The Wisdom to Know the Difference in Serenity Prayer
"We learned about life as children and it is necessary to change the way we intellectually view life in order to stop being the victim of the old tapes. By looking at, becoming conscious of, our attitudes, definitions, and perspectives, we can start discerning what works for us and what does not work. We can then start making choices about whether our intellectual view of life is serving us - or if it is setting us up to be victims because we are expecting life to be something which it is not."
"In order to stop giving our power away, to stop reacting out of our inner children, to stop setting ourselves up to be victims, so that we can start learning to trust and Love ourselves, we need to begin to practice discernment.
Discernment is having the eyes to see, and the ears to hear - and the ability to feel the emotional energy that is Truth.
We cannot become clear on what we are seeing or hearing if we are reacting to emotional wounds that we have not been willing/able to feel and subconscious attitudes that we have not been willing/able to look at.
We cannot learn to trust ourselves as long as we are still setting ourselves up to be victimized by untrustworthy people. We cannot learn to Love ourselves enough to meet our own needs until we start to release the attitudes and feelings that tell us that we are unworthy - that it is somehow shameful to be ourselves. We cannot learn to Love ourselves without learning discernment.
The black and white thinking of Codependence causes us to either keep the baby in the dirty bath water or throw out both. Discernment is picking the baby out of the dirty bath water."
Quote from Codependence: The Dance of Wounded Souls
This is the first in a series of articles which are going to be focused on applying the Serenity Prayer in our lives so that it is possible to take responsibility for our lives and learn to be more Loving to our selves. For anyone who is not familiar with the Serenity Prayer, here is the commonly accepted version of it - followed by my own personal adapted version.
Grant me the serenity to accept the things I cannot change,
the courage to change the things I can,
and the wisdom to know the difference.
(The Serenity Prayer is generally thought to have been written by Reinhold Niebuhr)
God / Goddess / Great Spirit, please help me to access:
the serenity to accept the things I cannot change (life, other people),
the courage and willingness to change the things I can (me, my own attitudes and behaviors),
and the wisdom and clarity to know the difference.
This is such a powerful, simple, and functional formula for living life that references to it comes up in my writing quite often. I am probably going to be devoting a number of articles to sharing how I have learned to apply this prayer - this mystical guideline for spiritual integration and emotional balance - into my relationship with life in order to achieve some serenity, to find some happiness and peace in my human experience.
I think it is pretty obvious that the most important component in this prayer is "the wisdom to know the difference." Without the wisdom to know the difference between the things we cannot change and the things we can change, the prayer really has little application. The way that we learn to have wisdom is by learning to practice discernment.
Several years ago someone sent me an e-mail with information they had gotten from a web site that offered explanations for where some of our common English language expressions originated. The explanations were quite interesting.

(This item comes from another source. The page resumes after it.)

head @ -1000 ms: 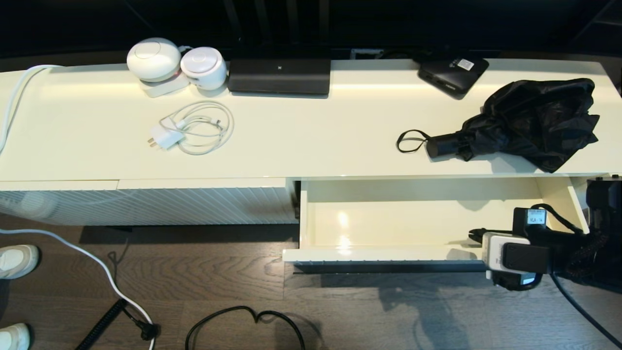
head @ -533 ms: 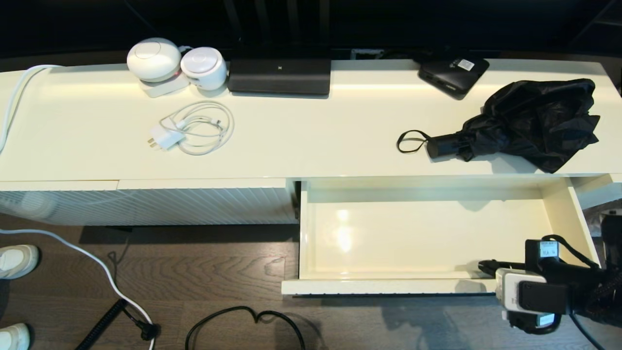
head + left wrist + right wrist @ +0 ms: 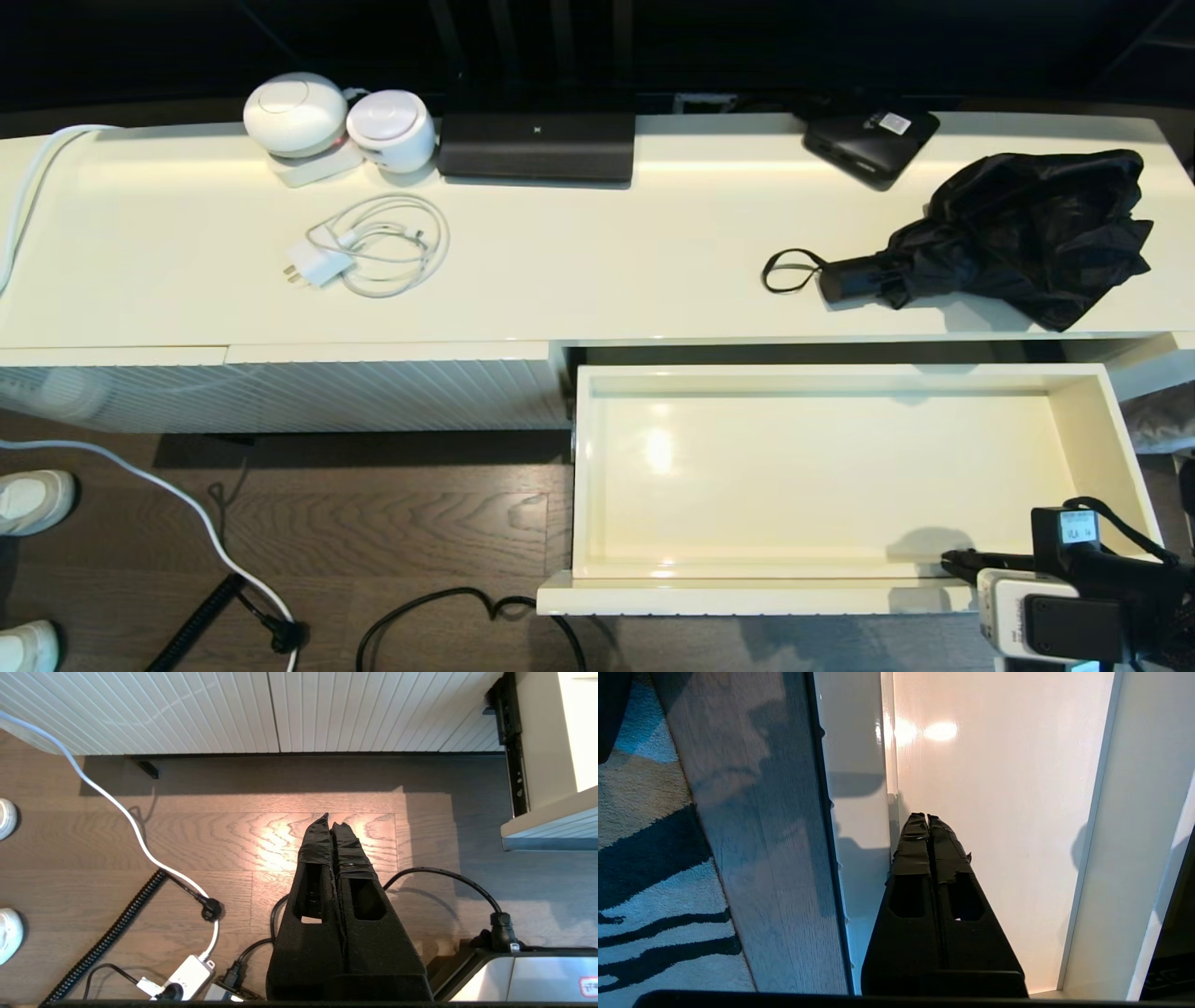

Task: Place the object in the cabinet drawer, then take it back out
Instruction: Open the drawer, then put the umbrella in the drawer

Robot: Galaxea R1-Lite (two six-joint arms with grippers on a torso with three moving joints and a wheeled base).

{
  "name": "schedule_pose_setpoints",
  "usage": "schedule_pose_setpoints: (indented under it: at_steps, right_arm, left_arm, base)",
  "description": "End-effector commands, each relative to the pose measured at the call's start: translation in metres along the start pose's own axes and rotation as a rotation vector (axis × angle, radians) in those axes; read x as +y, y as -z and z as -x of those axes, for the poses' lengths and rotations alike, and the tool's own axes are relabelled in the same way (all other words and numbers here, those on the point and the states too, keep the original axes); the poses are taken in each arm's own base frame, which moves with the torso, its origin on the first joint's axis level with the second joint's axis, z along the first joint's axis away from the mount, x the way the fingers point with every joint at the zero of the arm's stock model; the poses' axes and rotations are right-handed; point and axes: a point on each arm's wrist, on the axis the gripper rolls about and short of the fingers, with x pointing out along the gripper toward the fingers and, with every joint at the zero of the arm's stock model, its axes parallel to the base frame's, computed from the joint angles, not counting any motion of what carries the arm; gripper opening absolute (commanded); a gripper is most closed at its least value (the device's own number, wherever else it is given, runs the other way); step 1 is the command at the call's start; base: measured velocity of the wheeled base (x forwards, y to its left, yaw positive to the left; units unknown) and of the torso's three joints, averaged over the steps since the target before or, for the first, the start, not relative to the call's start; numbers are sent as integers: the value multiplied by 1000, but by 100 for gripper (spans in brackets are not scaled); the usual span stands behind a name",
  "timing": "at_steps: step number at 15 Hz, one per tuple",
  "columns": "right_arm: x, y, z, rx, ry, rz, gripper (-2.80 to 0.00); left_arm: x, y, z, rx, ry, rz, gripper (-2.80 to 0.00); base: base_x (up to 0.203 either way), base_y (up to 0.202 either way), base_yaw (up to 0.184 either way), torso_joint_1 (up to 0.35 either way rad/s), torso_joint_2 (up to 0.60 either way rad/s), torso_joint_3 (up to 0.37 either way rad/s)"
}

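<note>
The cabinet drawer (image 3: 822, 476) is seen drawn well out of the cabinet, its glossy interior bare, while the right hand (image 3: 952, 563) sits at the near right corner, its fingers pressed together with nothing between them and hooked just inside the drawer's front wall. In the right wrist view the closed fingertips (image 3: 927, 826) lie against the inner face of that front wall, over the drawer floor. The step in hand is judged to be the pulling-open of the drawer, and it appears nearly or fully done. To finish it well, the pull should be kept straight toward the near side so the drawer is not skewed on its runners, since the force is applied at one corner and not at the middle; the hand should then be lifted clear of the front wall before it is swung away. The umbrella (image 3: 1018, 233) lies on the desk (image 3: 597, 261) at the far right, its handle pointing left with the wrist loop beside it, well apart from the right hand and beyond the drawer's far edge. The left hand (image 3: 332, 823) is parked low over the floor, shut and empty.
</note>
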Motion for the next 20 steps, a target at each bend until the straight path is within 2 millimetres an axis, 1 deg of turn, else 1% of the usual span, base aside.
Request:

One that particularly interested me was the genesis of the expression "Don't throw out the baby with the bath water."
The explanation was that large families and their field helpers and their families all took baths once a week in the same tub of water. The men would go first, then the women, then the children from oldest to youngest. Thus by the time the baby was put in the tub of water it was quite murky, and probably thick with grime and dirt - thus making it possible to lose the baby in the bath water. I just did an internet search on the great search engine Google and within a few minutes found a document that stated that explanation wasn't true at all, and the phrase originated in German. Another internet hoax. Oh well. The image works for me.
It really doesn't matter where the phrase comes from, it is an apt and wise proverb that refers to practicing discernment.

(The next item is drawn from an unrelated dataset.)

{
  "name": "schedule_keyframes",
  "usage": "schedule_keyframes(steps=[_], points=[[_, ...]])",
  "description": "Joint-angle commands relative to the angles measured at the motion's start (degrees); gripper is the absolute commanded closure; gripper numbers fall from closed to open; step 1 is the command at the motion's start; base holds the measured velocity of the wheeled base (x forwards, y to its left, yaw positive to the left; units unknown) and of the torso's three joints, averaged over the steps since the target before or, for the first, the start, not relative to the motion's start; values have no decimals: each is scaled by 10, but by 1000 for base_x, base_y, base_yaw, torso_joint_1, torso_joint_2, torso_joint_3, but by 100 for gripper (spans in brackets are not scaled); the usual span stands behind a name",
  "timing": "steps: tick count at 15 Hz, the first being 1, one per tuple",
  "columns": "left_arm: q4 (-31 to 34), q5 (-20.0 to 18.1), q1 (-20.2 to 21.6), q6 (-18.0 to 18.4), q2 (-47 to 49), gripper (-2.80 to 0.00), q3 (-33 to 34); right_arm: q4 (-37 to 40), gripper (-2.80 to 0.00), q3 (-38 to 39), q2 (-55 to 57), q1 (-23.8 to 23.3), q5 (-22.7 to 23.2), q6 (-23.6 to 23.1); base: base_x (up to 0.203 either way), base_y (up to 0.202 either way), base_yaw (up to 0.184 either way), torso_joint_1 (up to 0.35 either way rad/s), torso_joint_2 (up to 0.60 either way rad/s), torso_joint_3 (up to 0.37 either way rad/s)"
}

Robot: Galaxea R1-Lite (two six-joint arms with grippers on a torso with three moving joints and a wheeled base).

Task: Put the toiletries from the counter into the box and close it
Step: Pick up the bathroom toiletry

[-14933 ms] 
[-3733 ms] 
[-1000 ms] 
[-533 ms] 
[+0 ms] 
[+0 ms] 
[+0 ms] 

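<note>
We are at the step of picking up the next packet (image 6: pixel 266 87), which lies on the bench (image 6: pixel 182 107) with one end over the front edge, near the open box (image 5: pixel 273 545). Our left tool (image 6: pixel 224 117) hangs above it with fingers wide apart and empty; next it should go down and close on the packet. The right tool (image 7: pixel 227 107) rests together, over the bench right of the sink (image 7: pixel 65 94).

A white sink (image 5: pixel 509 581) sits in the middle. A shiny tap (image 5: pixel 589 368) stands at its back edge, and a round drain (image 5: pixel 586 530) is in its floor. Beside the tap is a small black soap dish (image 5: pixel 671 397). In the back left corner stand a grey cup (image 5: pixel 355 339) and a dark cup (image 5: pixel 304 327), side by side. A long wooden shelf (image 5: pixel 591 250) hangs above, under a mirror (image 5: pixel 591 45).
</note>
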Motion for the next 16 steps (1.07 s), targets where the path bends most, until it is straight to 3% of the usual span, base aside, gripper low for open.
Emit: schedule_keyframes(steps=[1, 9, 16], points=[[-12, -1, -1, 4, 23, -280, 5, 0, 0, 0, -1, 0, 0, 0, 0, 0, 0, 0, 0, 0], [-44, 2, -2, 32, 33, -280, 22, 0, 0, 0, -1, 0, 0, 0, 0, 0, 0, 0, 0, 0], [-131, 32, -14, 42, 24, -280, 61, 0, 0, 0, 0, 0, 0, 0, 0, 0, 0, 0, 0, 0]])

Discern - 1. To perceive, as with sight or mind; recognize; apprehend. 2 To discriminate mentally; recognize as separate and different. 3. To distinguish; discriminate.
Discernment - 1. The act or process of being discerning. 2, The mental power of discerning; keenness of judgment; insight. See synonyms under acumen, understanding, wisdom. (Webster's New Illustrated Dictionary)
Discernment is about learning to separate truth from lies, illusion from reality, fantasy from facts. It is about learning the difference between: emotional truth and Spiritual Truth; emotional impulse and intuitive guidance; being victimized and feeling like a victim. It is about recognizing the difference between a person that can be trusted and one who will betray us - between a soul connection and a emotional attraction to a person who is emotionally unavailable.
Practicing discernment is necessary to learn to trust ourselves and Love ourselves. It is necessary to be able to live life in a mature adult manner. It is necessary in order to have a chance to have healthy relationships - especially a romantic relationship.
You can see why I think discernment is pretty important. Discernment is the key ingredient for applying the Serenity Prayer to living our lives - so I will devote some articles to discussing discernment and the process of learning how to practice it in one's life.